Significant latency changes in SEP monitoring consist of a 10% prolongation beyond the baseline latency value (Table 14–1).10 Although these deviations from the baseline measures are thought to be significant, they should be interpreted with caution, taking into account various factors, including the evolution of the changes (e.g., a trend toward worsening is an ominous sign) and other intraoperative factors such as length of the surgery, type of anesthetic agent, and temperature effects. Also, significant latency and amplitude changes can occur in isolation. It is quite common to see a significant amplitude change without any associated latency changes. The most significant change is a complete loss of the cortical potential.

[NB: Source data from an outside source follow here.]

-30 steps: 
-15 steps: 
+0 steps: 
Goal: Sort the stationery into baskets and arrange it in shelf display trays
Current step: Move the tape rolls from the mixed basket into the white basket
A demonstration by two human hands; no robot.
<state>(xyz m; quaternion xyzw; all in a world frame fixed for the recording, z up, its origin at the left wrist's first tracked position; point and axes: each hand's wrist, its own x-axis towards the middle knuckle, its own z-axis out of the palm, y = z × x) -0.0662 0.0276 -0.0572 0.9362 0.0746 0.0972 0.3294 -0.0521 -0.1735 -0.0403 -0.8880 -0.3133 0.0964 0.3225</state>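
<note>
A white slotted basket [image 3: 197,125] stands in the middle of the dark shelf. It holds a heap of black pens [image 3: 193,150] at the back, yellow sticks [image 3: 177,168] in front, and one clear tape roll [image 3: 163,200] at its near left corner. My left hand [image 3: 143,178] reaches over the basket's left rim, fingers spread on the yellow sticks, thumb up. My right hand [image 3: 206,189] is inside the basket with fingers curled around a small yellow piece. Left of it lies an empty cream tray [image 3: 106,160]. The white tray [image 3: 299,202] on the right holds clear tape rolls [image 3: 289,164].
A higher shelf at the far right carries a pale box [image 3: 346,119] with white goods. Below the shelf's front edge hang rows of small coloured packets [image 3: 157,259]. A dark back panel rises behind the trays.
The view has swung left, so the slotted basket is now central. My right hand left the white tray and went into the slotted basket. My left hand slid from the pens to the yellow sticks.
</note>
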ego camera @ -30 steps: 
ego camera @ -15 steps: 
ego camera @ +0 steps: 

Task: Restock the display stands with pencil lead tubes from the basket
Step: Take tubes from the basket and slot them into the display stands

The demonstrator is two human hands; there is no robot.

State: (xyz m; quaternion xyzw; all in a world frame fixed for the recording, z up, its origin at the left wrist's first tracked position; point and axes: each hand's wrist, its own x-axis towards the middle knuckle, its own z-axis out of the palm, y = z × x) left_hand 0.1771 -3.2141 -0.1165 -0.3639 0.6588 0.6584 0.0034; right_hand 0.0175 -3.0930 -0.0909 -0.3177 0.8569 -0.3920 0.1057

TABLE 14–1 Significant Changes in Different Monitoring Modalities

Type of Study Significant Changes Highly Significant Changes
Somatosensory-evoked potentials Amplitude <50%; latency >10% Complete loss of amplitude
Motor-evoked potentials Increase threshold voltage >50-100 V Complete loss of amplitude
Pedicle screw stimulation Current intensity <7-10 mA  

Another measurement made in posterior tibial or peroneal nerve SEP monitoring is the popliteal fossa potential. This is a nerve action potential that is recorded as the impulses pass within the popliteal fossa in the peripheral nervous system. The reason for this measurement is to ensure that an adequate stimulus has been applied. If there is an absence of the popliteal fossa response in addition to an absence of the leg cortical (P37) response, it suggests that the changes seen are not a result of a lesion at the level of the spinal cord. In this case, the change may be technical (e.g., the stimulating needles may have dislodged) or may be seen when the leg is ischemic (e.g., with femoral artery catheterization during thoracoabdominal aneurysm surgery or with direct compression of the peripheral nerve) (Fig. 14–3).

The other posterior tibial stimulation SEP response that can be monitored (besides the P37 response) is the P31/N34 complex, often termed the subcortical response because the generator for this response is at the level of medulla and midbrain. The benefit in recording these responses is that they are relatively more resistant to the effects of anesthesia compared with the cortical P37 response (see Fig. 14–3). The same is true for the subcortical potentials from median nerve stimulation (P14/N18) potential. In pediatric cases, the subcortical potentials may also be better formed and more easily monitored than cortical responses. Some of this effect may be the result of the variation of myelination in the younger age groups and the more significant effects of anesthetics on these patients. These differences from the adult morphology can persist into the early teenage years. Other factors affecting the responses include core body temperature changes. The core body temperature commonly decreases more than 1° C. The cooling affects the limbs more than the core body temperature, which can result in slowing of conduction.